Quebec gets transfer payments. Quebec doesn’t develop the same resources that Alberta uses to essentially pay for those transfer payments. Quebec then says no to pipelines.
Before we continue will you at least acknowledge this is true? Whether it is ‘paranoia’ is another matter.
Your idea of trivial is different than mine.
$15-20B more money goes out of Alberta than comes in.
Alberta = ~12% of Canada’s population
Alberta = ~15–17% of total federal revenues
Quebec
Population share ~22.5%
Federal tax revenue share ~20% (below pop. share)
Federal spending share ~24% (above pop. share)
Equalization (2023-24) $14 billion (largest recipient)
Developing their LNG reserves would at least show an effort to change the equation. Or adding their hydro into the equalization calculation would also show they were interested in fairness…
Yep, us conservatives in Alberta weren’t able to do what Quebec has found a way to do everyday. But we should happily keep paying because it is ‘trivial’, right?
Why single out Quebec? I’m sure the numbers are imbalanced in all ten provinces. But the facts do not support “because they’re against us.”
I have no idea whether BC contributes more or less than we take back. As long as our tax money is being used to improve things for everyone, I don’t care about provincial lines.
If anyone did want to bitch about provincial lines, then the next thing they ought to bitch about is county lines within their province. Then municipal boundaries within their county.
Real soon it turns into “Did I individually send in more tax money than the government spent on me personally?” If not, the cries of “unfairness” are deafening.
Of course as a matter of logic it’s impossible for the government to spend more on every individual than they tax from every individual. At least not and maintain the same level of government debt.
The percentage of tax revenues coming out of the city I live in in Ontario is MUCH higher than the percentage of our population of Canada, but I’m not bitching, because I live in a city where people are unusually wealthy. Which is why that happens.
I could move to a city where people are poorer, but how would that make ME better off?
So don’t bitch about it, right? Don’t expect other provinces to fix the issues that cause the disparities? Got it.
You want money, understood. We want to make it. So remove those things that get in our way and prevent projects from proceeding.

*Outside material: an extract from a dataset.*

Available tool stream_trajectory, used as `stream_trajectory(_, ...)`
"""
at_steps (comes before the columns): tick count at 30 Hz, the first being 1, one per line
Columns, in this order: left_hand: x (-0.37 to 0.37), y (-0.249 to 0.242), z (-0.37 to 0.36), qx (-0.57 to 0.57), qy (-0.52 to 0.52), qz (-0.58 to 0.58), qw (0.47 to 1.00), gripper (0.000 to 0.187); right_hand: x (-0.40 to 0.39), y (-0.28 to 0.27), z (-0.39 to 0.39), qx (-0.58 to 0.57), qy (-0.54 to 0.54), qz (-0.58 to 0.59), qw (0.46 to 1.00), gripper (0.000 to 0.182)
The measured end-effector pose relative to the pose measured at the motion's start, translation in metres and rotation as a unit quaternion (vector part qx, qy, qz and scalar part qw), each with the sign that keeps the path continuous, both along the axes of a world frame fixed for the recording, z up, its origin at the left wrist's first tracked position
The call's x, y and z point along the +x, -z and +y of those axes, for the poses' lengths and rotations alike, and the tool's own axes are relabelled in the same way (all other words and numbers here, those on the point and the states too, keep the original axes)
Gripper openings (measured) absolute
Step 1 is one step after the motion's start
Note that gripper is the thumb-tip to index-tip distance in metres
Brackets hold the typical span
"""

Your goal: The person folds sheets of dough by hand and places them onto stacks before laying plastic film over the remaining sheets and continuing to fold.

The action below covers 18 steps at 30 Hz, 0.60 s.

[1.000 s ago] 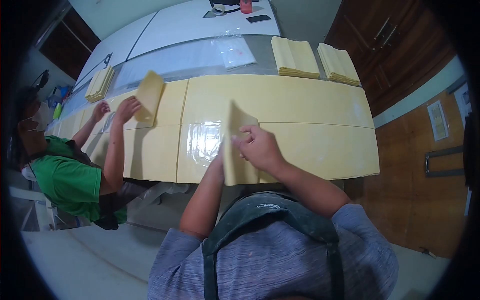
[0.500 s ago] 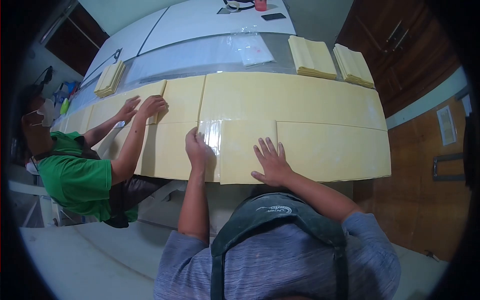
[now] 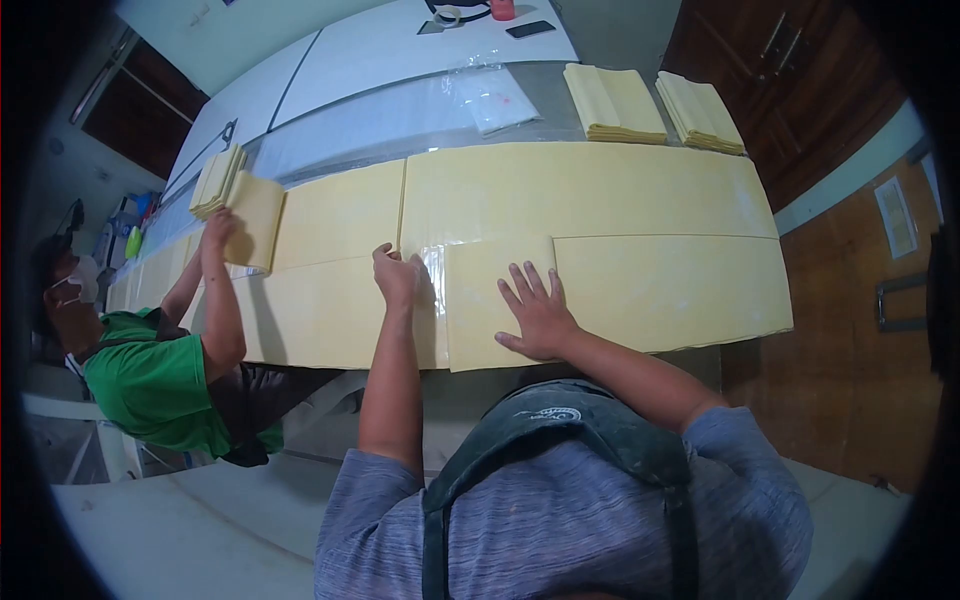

Not much to ask for for what we contribute.
This is like having roommates who ask for a break on the rent, in perpetuity, and then expect to dictate house rules.
Sorry, I don’t quite grasp why I should complain about living in Burlington, a rich city. I would much rather live here than in a poor city. Brantford is a much shittier place, but why is that advantageous for them?
I asked a question; do you have an answer? “Good enough” isn’t a logical response to my point. I don’t look around me at my wealthy area and say “good enough,” that makes no sense. I say “this is a very nice place to live, and people here are doing really well. Hell, some of them are driving Bentleys and Maseratis.” Why would I say “good enough”?
It wasn’t a critique of you, we settle for ‘good enough’ when we should be aiming higher.
The fact that you are comfortable and live in a nice place makes it easy to default to “good enough” . You’re not forced to act or improve. But that breeds complacency, especially when compared to countries that are aggressively pursuing growth or reform. Which is why we are 37 out of 38 of OECD countries in Real GDP per Capita.
But I’m not defaulting to “good enough.” That isn’t even close to the point I’m making. Of course I want to see improvement. Who’s saying “Good enough”?
I’m trying to figure out your point. This is pretty much the opposite of what you have been saying all along. Now you don’t want people to be wealthy, because it breeds complacency and doesn’t force them to act or improve. So wouldn’t siphoning off some of the excess wealth help, while simultaneously helping the people who DON’T have excess wealth? It seems that by levelling the field, we’d make things better for everybody, materially for the poor and, I guess, morally for the rich.
Oh no, not the Real GDP per Capita!, you should definitively live shittier lives so the GDP per Capita goes up, who needs universal health care when you can have more GDP per capita than other countries?
Actually settling for good enough is better than aiming higher, the planet cannot support billions of humans “aiming higher”.
Isn’t that the opposite of what you want to do in politics? We need to improve the morality of the poor and have the rich pile up the wealth they deserve.
Tell us yours then. That the liberals tell you every thing is peachy isn’t a metric, BTW.
What the article failed to mention is that the high amount of immigration allowing in lower skilled people isn’t the same as the past when higher qualified people naturally got higher salaries. And what you failed to remember is that these new arrivals are now Canadians who are making lower salaries. All of which need homes and support and all the other things that Canadians expect.
Alberta per capita dropped recently but at the same time the population increased by over 3%.
I’m against wealth distribution that maintains status quo governance rather than be used to make better decisions that might be hard politically.
If all we’re doing is topping up government coffers when they don’t demonstrate efforts to improve their competitiveness then resentment is the result. It isn’t a hard concept.